• Problem requirements:
Some of the lines below need repeating. Reproduce exactly those between the lines holding "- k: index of" and "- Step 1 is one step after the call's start", inclusive.

• Recorded information:

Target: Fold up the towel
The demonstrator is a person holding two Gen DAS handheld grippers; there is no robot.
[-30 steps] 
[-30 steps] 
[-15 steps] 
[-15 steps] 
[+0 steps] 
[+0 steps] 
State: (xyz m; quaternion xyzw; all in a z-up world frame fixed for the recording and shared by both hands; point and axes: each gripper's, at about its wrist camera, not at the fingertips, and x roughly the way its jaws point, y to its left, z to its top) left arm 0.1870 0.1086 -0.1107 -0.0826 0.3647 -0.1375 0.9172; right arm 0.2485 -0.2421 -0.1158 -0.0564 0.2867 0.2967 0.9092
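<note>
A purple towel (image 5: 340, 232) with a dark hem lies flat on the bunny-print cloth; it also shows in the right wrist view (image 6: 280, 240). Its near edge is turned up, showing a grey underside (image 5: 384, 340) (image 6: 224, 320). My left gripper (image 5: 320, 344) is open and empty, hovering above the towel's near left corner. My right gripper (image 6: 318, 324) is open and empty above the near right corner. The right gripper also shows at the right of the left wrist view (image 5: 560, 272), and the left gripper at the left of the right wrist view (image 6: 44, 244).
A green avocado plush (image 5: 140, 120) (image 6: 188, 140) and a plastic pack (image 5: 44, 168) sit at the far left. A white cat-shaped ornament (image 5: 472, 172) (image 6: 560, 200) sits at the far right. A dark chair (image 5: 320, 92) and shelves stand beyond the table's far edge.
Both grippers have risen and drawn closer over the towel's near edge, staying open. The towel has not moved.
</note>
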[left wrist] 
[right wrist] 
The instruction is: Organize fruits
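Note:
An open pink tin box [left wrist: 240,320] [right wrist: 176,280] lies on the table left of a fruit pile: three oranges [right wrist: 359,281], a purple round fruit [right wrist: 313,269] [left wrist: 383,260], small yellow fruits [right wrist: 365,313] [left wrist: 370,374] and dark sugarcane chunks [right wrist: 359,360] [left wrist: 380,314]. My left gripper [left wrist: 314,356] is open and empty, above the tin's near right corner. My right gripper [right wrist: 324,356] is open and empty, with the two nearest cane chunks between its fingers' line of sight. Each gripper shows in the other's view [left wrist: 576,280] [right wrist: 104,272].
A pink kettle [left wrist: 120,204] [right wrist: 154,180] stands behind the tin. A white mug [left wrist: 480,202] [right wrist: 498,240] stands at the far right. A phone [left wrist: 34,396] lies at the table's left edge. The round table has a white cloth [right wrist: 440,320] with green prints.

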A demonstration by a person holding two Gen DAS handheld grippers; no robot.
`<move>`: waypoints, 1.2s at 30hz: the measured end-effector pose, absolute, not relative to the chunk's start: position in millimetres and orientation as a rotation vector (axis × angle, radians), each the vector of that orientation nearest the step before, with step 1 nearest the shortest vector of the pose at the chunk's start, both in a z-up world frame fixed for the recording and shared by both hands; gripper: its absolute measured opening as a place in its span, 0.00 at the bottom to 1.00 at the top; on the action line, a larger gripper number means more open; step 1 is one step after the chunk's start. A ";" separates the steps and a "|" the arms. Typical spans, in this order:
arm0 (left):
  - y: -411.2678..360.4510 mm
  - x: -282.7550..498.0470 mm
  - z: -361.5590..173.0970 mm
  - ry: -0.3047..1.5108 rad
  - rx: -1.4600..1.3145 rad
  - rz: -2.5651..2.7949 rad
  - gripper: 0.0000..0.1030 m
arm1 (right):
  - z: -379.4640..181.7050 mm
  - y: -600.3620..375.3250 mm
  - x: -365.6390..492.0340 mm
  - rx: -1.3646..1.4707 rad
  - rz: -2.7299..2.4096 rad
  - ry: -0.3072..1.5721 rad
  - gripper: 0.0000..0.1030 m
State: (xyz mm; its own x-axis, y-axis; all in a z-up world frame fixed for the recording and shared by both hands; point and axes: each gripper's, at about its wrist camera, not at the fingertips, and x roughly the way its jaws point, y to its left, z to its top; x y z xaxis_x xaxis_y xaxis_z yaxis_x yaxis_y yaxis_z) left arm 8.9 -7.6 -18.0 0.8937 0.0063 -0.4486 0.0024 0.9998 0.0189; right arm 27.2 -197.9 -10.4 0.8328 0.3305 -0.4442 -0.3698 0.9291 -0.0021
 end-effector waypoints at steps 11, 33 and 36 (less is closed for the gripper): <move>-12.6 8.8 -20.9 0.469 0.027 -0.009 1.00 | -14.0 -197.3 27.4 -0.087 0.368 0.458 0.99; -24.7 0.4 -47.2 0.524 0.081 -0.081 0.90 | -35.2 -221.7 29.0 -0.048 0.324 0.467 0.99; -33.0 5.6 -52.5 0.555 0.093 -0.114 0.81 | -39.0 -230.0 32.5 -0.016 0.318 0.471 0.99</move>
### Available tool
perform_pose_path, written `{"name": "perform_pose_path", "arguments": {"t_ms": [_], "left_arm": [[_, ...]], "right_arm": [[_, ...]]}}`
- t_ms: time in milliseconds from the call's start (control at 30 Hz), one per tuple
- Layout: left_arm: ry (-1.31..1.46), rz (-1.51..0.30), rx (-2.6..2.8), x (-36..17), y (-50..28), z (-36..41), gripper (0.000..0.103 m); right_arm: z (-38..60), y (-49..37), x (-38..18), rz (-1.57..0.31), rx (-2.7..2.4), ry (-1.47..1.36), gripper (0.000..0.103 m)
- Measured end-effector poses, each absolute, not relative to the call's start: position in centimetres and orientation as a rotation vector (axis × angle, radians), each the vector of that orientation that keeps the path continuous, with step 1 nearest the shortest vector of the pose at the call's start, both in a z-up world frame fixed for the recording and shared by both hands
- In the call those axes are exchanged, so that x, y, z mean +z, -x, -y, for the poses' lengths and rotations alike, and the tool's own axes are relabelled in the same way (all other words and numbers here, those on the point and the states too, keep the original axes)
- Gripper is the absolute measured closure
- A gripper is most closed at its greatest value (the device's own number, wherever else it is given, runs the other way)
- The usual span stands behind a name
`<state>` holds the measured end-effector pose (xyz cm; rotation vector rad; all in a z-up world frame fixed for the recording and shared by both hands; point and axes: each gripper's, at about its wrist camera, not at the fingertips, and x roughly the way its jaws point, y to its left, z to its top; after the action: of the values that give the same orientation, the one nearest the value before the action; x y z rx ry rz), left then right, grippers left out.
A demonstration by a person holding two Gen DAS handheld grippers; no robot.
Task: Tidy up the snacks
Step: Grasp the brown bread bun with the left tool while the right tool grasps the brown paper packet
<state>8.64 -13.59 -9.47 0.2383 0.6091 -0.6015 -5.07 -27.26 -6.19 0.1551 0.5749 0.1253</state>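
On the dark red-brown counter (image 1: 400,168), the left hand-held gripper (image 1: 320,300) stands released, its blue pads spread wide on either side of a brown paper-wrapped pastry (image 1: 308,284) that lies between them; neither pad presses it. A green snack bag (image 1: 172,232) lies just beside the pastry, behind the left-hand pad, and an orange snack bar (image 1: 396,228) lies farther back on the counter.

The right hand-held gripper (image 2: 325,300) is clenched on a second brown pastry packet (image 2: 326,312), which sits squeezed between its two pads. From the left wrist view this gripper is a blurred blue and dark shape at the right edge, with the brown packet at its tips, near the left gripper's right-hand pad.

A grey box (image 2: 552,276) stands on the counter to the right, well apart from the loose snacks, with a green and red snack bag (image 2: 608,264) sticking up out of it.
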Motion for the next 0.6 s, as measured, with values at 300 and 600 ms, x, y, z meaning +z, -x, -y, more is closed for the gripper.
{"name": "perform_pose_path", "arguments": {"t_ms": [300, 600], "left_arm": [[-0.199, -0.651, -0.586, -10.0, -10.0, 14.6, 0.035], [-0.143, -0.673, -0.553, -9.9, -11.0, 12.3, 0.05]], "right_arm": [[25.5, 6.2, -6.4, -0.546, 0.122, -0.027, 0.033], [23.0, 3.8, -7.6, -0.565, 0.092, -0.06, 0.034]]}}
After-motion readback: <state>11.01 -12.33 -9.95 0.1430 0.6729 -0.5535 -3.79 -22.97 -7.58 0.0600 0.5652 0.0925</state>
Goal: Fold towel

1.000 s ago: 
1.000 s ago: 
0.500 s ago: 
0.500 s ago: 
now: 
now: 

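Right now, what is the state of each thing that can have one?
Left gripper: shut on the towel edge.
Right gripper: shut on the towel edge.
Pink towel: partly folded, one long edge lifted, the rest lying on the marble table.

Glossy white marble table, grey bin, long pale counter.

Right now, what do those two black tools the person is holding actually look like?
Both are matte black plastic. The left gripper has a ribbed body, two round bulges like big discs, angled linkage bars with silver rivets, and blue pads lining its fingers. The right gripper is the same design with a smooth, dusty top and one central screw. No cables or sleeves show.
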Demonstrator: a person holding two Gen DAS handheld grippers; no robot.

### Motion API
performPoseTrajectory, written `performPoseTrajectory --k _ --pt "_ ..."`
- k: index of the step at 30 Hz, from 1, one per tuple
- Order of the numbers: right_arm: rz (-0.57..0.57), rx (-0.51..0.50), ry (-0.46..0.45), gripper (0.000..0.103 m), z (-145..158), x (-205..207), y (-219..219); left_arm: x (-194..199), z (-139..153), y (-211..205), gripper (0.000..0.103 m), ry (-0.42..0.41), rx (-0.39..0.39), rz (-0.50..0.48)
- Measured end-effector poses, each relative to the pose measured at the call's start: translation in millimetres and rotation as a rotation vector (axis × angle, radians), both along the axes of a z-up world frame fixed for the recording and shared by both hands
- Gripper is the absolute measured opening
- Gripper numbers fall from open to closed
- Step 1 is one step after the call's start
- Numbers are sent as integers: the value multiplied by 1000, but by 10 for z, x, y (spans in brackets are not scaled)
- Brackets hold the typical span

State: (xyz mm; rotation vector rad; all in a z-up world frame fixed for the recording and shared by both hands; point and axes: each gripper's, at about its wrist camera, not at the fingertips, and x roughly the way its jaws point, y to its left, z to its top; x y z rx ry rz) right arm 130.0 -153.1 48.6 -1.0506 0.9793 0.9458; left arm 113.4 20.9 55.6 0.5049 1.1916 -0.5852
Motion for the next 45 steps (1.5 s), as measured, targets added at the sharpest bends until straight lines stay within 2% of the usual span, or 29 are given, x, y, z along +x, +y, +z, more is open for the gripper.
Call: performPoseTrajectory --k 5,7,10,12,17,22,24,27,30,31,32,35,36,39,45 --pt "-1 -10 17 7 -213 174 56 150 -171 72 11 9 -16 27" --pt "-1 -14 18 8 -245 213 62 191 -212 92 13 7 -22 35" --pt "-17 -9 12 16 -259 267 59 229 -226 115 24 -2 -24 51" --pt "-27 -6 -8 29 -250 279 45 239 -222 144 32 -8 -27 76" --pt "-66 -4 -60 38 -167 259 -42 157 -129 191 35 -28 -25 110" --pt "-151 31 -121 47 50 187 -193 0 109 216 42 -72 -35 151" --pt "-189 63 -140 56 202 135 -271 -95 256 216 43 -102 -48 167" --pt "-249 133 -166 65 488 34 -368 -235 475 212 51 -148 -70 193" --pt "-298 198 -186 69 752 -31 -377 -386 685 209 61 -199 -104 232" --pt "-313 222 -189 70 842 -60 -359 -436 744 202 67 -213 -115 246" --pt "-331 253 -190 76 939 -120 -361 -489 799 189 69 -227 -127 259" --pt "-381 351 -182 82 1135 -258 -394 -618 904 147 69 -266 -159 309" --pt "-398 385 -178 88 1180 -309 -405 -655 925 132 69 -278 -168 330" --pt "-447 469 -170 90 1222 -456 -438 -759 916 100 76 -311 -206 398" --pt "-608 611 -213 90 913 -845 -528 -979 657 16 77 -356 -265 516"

• Exercise response:
- k: index of the step at 30 Hz, from 1, one per tuple
- Order of the numbers: right_arm: rz (-0.57..0.57), rx (-0.51..0.50), ry (-0.46..0.45), gripper (0.000..0.103 m), z (-145..158), x (-205..207), y (-219..219); left_arm: x (-194..199), z (-139..153), y (-211..205), gripper (0.000..0.103 m), ry (-0.42..0.41), rx (-0.39..0.39), rz (-0.50..0.48)
- Measured end-effector poses, each relative to the pose measured at the call's start: translation in millimetres and rotation as a rotation vector (axis × angle, radians), both along the axes of a z-up world frame fixed for the recording and shared by both hands
- Gripper is the absolute measured opening
- Gripper numbers fall from open to closed
- Step 1 is one step after the call's start

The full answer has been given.